• _WHAT TO PRODUCE_: The required copy runs from the first line of the material through the line containing "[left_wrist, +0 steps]", exactly as written and without pictures.

+-------+

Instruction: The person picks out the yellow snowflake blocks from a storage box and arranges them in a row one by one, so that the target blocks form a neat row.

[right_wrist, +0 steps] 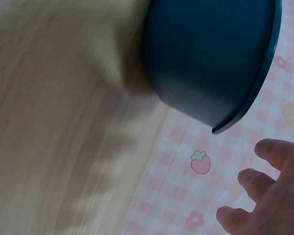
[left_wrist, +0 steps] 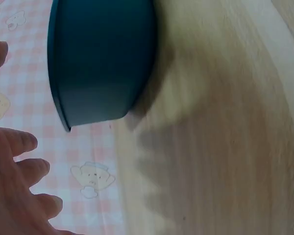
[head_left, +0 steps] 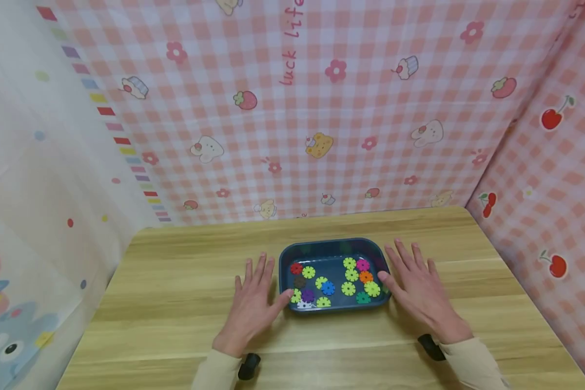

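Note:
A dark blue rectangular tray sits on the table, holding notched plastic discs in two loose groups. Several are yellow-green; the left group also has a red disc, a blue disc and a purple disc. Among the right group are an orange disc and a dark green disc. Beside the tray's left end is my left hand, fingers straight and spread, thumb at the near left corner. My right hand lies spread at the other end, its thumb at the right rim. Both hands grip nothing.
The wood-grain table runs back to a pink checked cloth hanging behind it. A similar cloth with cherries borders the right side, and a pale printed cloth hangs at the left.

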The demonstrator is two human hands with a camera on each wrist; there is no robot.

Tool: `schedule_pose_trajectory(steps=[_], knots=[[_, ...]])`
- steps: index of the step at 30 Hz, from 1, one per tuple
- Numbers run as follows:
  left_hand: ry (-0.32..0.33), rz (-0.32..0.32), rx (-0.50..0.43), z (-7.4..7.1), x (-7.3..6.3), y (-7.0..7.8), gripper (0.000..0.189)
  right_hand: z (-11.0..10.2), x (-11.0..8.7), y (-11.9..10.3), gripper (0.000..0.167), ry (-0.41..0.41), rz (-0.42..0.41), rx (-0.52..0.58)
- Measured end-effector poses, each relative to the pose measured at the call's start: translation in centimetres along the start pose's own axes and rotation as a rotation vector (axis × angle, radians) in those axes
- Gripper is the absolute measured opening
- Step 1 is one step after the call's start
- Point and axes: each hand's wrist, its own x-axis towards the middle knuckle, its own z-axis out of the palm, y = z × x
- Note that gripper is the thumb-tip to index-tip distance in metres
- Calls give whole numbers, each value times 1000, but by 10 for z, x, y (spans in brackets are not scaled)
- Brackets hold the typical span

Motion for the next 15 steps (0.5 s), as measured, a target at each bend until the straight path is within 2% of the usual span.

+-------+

• _EXERCISE ANSWER_:
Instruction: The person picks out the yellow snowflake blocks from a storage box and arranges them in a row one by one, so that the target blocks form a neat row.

[right_wrist, +0 steps] 
[left_wrist, +0 steps] 

No more work is left in this exercise.